The event also coincided with our biennial Film Africa festival, which highlighted Africa’s role as an original contributor to world cinema. The winner of this year’s Audience Award was a South African film, The Umbrella Men, and the Baobab Award for the best Short Film went to the Kenyan film Baba, about a young street boy living in Nairobi, directed by Mbithi Masya.
Thirdly, the celebration demonstrated how African companies operating in the UK are now as integral a part of the Society as British companies operating in Africa. The Society has always maintained active links with the private sector as well as with academic and political groups involved with Africa. Africa’s own private sector, particularly in the tech and finance sectors, is becoming increasingly global in outlook. Companies like Flutterwave, Airtel, Ecobank and Access Bank are looking beyond the shores of Africa for expansion, and the UK is a hub of interest to them. In the same way Indian companies expanded from the sub-continent to Britain and across the world, African companies are starting along the same path.

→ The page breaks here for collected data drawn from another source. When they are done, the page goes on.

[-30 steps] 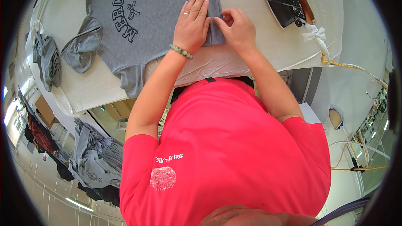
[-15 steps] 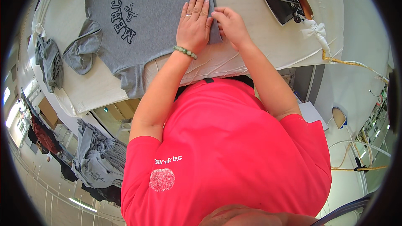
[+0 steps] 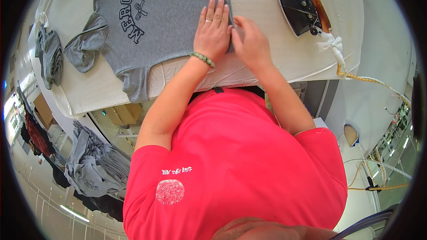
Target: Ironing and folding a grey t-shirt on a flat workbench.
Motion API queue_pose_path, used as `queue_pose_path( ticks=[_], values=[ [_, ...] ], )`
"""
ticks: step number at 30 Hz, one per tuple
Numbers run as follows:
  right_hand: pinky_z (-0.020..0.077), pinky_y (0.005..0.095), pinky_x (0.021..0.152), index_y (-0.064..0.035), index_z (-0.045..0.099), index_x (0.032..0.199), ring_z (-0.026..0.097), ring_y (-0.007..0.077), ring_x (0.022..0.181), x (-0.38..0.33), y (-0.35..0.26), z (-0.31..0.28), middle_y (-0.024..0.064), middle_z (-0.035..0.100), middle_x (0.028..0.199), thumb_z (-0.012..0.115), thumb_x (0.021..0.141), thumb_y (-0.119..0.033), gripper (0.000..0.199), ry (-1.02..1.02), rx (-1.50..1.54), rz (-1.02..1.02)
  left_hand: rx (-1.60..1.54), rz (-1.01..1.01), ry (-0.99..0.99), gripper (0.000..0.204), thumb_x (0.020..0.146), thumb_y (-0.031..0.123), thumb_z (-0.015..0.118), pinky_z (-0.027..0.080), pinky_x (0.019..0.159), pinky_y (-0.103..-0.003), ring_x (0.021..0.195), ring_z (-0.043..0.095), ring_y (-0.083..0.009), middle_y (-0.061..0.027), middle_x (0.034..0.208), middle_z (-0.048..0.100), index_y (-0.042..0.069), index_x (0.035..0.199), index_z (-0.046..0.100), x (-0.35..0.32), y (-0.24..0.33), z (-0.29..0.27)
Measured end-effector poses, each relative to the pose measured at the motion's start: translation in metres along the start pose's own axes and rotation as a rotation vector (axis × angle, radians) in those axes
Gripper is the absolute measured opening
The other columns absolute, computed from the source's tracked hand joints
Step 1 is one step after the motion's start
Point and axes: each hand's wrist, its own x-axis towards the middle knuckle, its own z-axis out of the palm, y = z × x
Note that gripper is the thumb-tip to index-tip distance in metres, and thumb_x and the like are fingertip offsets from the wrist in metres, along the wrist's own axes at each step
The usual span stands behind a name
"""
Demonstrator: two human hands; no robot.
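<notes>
A grey short-sleeved top [image 3: 173,26] with dark lettering and a bow motif lies flat on the pale padded ironing table, its hem edge to the right. My left hand [image 3: 212,33] rests palm down on the top near that hem, fingers stretched out, a beaded bracelet at the wrist. Just beside it, my right hand [image 3: 252,44] is at the hem edge, thumb and forefinger apart and the other fingers partly hidden. Whether its fingertips touch the cloth is hard to make out.
A black iron [image 3: 299,6] with a brown handle and a cloth-wrapped cord stands at the right of the table [image 3: 262,0]. A bunched grey garment [image 3: 50,58] lies at the left edge. Below left hang several grey garments [image 3: 95,164].
My right hand has loosened from a pinch at the hem, thumb and forefinger now apart. The top's lower hem corner no longer shows beyond my hands.
</notes>
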Motion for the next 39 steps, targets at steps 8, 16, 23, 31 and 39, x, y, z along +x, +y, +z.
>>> queue_pose_path(
  ticks=[8,16,23,31,39],
  values=[
    [0.027,0.0536,0.123,0.0004,0.052,0.145,0.05,0.0385,0.141,0.151,-0.022,0.058,0.0262,0.054,0.148,0.064,0.096,-0.049,0.071,0.471,-0.332,-0.489,-0.115,0.052,0.018,0.059,0.099,0.026,0.057,0.026,0.126,-0.05,0.152,0.035,-0.0356,-0.0184,0.162,0.04,-0.002,0.15,0.048,0.005,0.006,0.005],
    [0.0269,0.0533,0.124,0.0023,0.038,0.154,0.034,0.04,0.152,0.181,-0.024,0.039,0.0262,0.038,0.161,0.063,0.098,-0.046,0.078,0.221,-0.37,-0.543,-0.228,-0.021,0.093,0.059,0.096,0.022,0.062,0.031,0.123,-0.05,0.148,0.039,-0.0354,-0.0187,0.157,0.044,-0.004,0.147,0.049,0.002,0.003,-0.01],
    [0.0303,0.0516,0.122,-0.0027,0.049,0.15,0.041,0.0345,0.149,0.229,0.001,0.025,0.0195,0.047,0.157,0.06,0.099,-0.03,0.058,0.323,-0.342,-0.61,-0.251,-0.049,0.198,0.056,0.095,0.021,0.063,0.037,0.119,-0.049,0.143,0.045,-0.0361,-0.0187,0.149,0.051,-0.003,0.144,0.052,0.06,-0.039,-0.014],
    [0.029,0.0491,0.124,-0.0058,0.053,0.148,0.04,0.0296,0.15,0.194,0.003,0.024,0.0136,0.046,0.16,0.061,0.098,-0.023,0.054,0.326,-0.468,-0.579,-0.187,0.098,0.212,0.038,0.095,0.016,0.063,0.041,0.115,-0.047,0.136,0.053,-0.0343,-0.0141,0.136,0.063,0.003,0.131,0.064,0.193,-0.132,-0.007],
    [0.0503,0.0444,0.099,-0.0066,0.067,0.126,0.065,0.0275,0.117,0.068,-0.001,-0.002,0.0106,0.067,0.127,0.071,0.091,-0.015,0.036,0.25,-0.2,-0.392,-0.199,0.244,0.237,0.033,0.094,0.019,0.066,0.042,0.112,-0.049,0.133,0.055,-0.0325,-0.0114,0.133,0.065,0.004,0.124,0.069,0.182,-0.135,-0.011]
  ],
)
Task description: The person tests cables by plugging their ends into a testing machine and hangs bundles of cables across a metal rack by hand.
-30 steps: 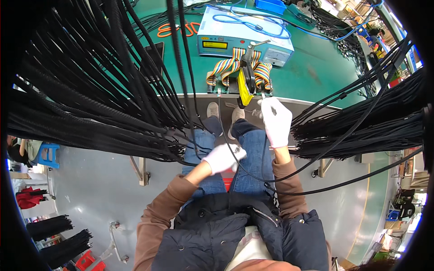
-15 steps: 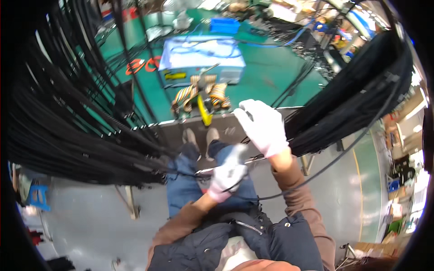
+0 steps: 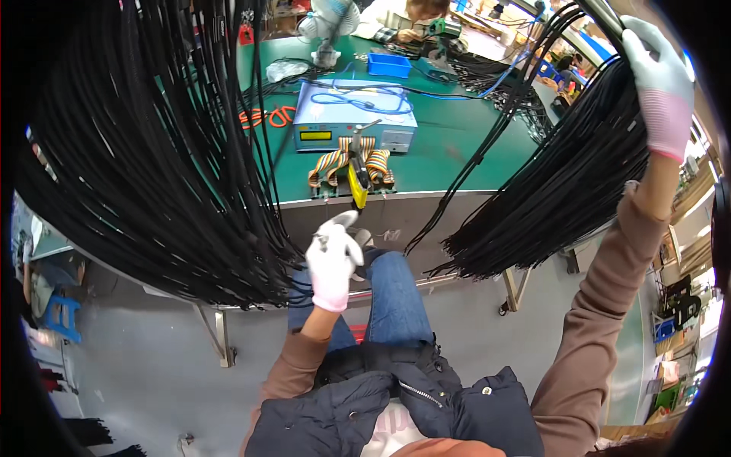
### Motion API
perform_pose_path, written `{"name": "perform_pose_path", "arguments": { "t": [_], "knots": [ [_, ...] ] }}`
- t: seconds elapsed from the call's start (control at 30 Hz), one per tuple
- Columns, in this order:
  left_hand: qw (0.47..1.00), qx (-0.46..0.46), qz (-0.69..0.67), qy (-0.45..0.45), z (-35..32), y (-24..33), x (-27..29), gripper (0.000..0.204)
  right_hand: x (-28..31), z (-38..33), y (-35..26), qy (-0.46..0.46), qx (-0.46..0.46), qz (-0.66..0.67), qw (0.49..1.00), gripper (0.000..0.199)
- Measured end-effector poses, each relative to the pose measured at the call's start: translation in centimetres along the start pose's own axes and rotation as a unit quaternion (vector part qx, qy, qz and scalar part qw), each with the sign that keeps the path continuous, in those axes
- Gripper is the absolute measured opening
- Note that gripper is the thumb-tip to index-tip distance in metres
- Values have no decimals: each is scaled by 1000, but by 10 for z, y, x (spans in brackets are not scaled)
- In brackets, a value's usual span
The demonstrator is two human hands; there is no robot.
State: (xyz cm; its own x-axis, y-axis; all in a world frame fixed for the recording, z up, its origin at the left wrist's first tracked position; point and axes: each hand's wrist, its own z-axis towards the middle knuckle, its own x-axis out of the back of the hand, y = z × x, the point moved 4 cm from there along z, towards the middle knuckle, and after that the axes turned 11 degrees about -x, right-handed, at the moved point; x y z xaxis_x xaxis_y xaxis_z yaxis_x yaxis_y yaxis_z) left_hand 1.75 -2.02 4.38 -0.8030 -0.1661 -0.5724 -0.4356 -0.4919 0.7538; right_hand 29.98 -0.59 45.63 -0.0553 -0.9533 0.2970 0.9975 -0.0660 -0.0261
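Observation:
My left hand (image 3: 332, 259), in a white glove with a pink cuff, is above my knees beside the lower ends of the left bundle of black cables (image 3: 152, 221). Its thumb and fingers stand apart, and I see nothing held in them. My right hand (image 3: 661, 72), gloved alike, is raised at the far right, its fingers curled at a metal bar (image 3: 604, 17). They close on black cable at the top of the right bundle of black cables (image 3: 560, 179), though the fingertips are partly hidden. Between the bundles, a yellow-and-black clamp (image 3: 356, 185) stands among striped ribbon cables (image 3: 329, 166).
On the green table (image 3: 449, 148) sit a light-blue test box (image 3: 354, 114), a blue tray (image 3: 389, 65), orange-handled scissors (image 3: 280, 116) and a white fan (image 3: 329, 21). A co-worker (image 3: 417, 17) sits across it. A blue stool (image 3: 64, 318) stands at left.
My right hand has risen to the bar at far right, and the cable that arced across my right arm no longer does. My left hand has moved left and forward and released the cable.

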Motion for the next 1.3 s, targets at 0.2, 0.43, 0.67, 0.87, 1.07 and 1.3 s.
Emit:
{"name": "perform_pose_path", "arguments": {
  "t": [0.2,0.43,0.67,0.87,1.07,1.3],
  "knots": [
    [989,69,65,-112,-1,6,-23,27,-6,-2,-23,-106,0,274,956,32],
    [983,-14,183,32,35,3,23,26,-85,-146,-82,-119,-146,469,863,44],
    [926,-21,365,-94,72,-26,48,24,-195,-365,-90,-479,-370,520,603,14],
    [920,61,382,-64,73,-35,42,25,-203,-399,-114,-525,-460,528,483,14],
    [928,13,365,-73,42,-31,52,27,-190,-403,-108,-442,-386,564,581,17],
    [881,56,445,-148,13,-34,59,25,-147,-388,-110,-460,-422,568,535,20]
  ]
}}
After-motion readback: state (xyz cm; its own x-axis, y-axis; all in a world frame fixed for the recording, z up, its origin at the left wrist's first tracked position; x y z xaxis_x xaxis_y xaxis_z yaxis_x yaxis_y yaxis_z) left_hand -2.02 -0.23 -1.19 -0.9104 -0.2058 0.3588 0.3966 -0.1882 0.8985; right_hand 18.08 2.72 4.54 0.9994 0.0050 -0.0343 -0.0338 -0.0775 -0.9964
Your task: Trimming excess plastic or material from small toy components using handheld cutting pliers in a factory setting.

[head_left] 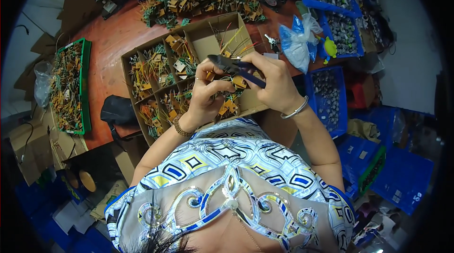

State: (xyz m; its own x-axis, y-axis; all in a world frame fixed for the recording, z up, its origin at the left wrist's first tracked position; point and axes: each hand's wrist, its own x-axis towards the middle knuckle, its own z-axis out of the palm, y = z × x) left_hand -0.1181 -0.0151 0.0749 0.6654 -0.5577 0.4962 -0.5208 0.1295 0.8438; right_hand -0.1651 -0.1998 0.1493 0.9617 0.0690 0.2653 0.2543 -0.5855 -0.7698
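Head view: your right hand (274, 80) closed round blue-handled black cutting pliers (235, 67), long axis running from right palm up-left, jaw tip over left fingertips. Your left hand (208, 93) curled, pinching small tan circuit piece with green leads (230, 93), just below pliers. Divided cardboard tray (203, 40) lies directly beneath both hands.

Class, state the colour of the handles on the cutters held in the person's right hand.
Dark blue, seen in the head view: cutters in the right hand.
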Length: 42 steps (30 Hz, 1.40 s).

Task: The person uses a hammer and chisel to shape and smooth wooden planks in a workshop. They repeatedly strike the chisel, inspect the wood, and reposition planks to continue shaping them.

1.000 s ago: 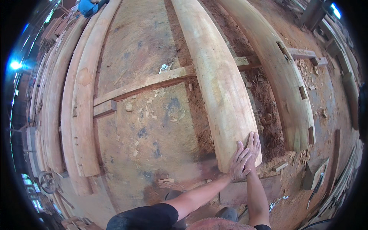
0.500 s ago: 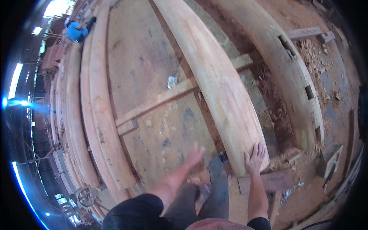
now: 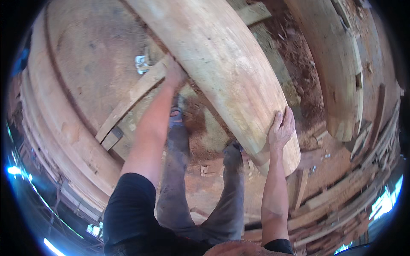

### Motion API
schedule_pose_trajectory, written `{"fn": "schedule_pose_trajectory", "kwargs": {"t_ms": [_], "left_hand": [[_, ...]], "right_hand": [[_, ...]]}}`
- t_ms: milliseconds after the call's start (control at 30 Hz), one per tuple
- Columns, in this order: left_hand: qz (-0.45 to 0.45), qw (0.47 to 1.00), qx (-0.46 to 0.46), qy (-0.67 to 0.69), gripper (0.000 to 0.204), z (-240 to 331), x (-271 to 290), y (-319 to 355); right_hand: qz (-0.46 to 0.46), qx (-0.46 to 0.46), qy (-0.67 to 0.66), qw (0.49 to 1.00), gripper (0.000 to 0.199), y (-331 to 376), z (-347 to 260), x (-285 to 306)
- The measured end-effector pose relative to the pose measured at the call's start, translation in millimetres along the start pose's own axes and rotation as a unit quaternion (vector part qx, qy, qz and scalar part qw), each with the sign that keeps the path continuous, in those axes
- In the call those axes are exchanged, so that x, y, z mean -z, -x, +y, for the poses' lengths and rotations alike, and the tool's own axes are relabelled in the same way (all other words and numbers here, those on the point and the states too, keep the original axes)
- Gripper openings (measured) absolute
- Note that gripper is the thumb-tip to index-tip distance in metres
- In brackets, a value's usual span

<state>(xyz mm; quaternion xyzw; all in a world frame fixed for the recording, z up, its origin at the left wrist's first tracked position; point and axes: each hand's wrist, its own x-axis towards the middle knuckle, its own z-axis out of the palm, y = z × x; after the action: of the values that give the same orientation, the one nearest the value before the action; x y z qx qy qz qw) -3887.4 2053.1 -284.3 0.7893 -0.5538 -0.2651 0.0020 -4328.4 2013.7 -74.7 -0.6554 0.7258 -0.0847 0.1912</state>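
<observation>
A long, pale, rounded timber log (image 3: 226, 64) runs slantwise across the middle, its rounded near end at the lower right. My right hand (image 3: 282, 130) rests on this near end, with its fingers stretched out over the wood. Farther along, my left hand (image 3: 175, 73) is at the log's left lower edge, where a wooden crosspiece (image 3: 141, 88) meets it. The left fingers are blurred and partly hidden, so I cannot see whether they wrap under the log. Both of my arms reach forward, and my feet stand on the left side of the log.
Another thick log (image 3: 331, 64) with cut notches lies to the right. Several long timbers (image 3: 72, 132) lie side by side at the left. Reddish sawdust (image 3: 299, 64) and wood chips cover the ground between the logs. Planks (image 3: 341, 196) are stacked at the lower right.
My left hand has moved forward from the open space to the log's left edge. My right hand stays on the near end. My view has tilted down and my feet have shifted.
</observation>
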Motion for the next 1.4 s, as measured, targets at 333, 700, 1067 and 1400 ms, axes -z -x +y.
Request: {"fn": "schedule_pose_trajectory", "kwargs": {"t_ms": [333, 700, 1067, 1400], "left_hand": [[-0.081, 0.994, 0.049, 0.062, 0.078, 9, -76, -34], [0.159, 0.778, 0.259, 0.550, 0.084, 192, 9, 173], [0.212, 0.750, 0.530, 0.333, 0.106, 363, 52, 133], [0.218, 0.742, 0.540, 0.330, 0.109, 373, 56, 132]], "right_hand": [[-0.034, 0.017, -0.003, 0.999, 0.052, -4, 2, 0], [-0.009, 0.034, 0.008, 0.999, 0.052, 2, 8, -1], [-0.156, -0.188, -0.104, 0.964, 0.055, -37, 126, 32], [-0.263, -0.225, 0.001, 0.938, 0.080, -29, 241, 14]]}}
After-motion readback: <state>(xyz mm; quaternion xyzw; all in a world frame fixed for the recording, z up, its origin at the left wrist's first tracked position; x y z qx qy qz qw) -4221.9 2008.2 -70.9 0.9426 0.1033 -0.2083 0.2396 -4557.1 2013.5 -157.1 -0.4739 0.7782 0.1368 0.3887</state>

The event showed that, at the level of people to people, business to business, Britain and Africa are growing closer together. But that has not been the case with government to government links. Until now.
At last, there seems to be a British government willing to respond to these trends, to the growing importance of Africa in the world. Prime Minister Rishi Sunak’s parents lived in East Africa before migrating to the UK, and for the first time Britain has a Foreign Secretary of African heritage (James Cleverly’s mother is from Sierra Leone). The minister responsible for development and Africa, Andrew Mitchell, who also attends Cabinet, knows both the continent and development policy well having dealt with them before as a previous Secretary of State at DfID.
Speaking on the BBC’s Today programme on 23 November, Cleverly acknowledged that Britain had to engage more closely with Africa, noting that the President of South Africa, Cyril Ramaphosa, was making the first inward State Visit of King Charles III’s reign. He acknowledged the difficulties of Britain’s past relationship with Africa but believed these should not dominate the present. On issues like climate, the state of the global economy and on regional security, working more closely together was essential. This is encouraging.
Even so, caution is needed. The Chancellor of the Exchequer has already indicated that current fiscal constraints mean the government will not reverse the decision to reduce aid from 0.7% to 0.5% of GDP – itself now a shrinking number. And migration will remain a dominant preoccupation and contested policy area. The Home Office still needs to do more to respond to the APPG for Africa’s 2019 report on Visa Problems for African Visitors to the UK, and the Department of Education to act on the recommendations in this year’s report on Africa in the Educational Curriculum.
But for ten years, the financial cuts in aid have been compounded by political neglect. If that is at last to be reversed, with a genuine political engagement, it can lead to a more fruitful and respectful relationship and begin the process of restoring Britain’s reputation in Africa. It has certainly taken a battering.
Nicholas Westcott is the director of the Royal African Society.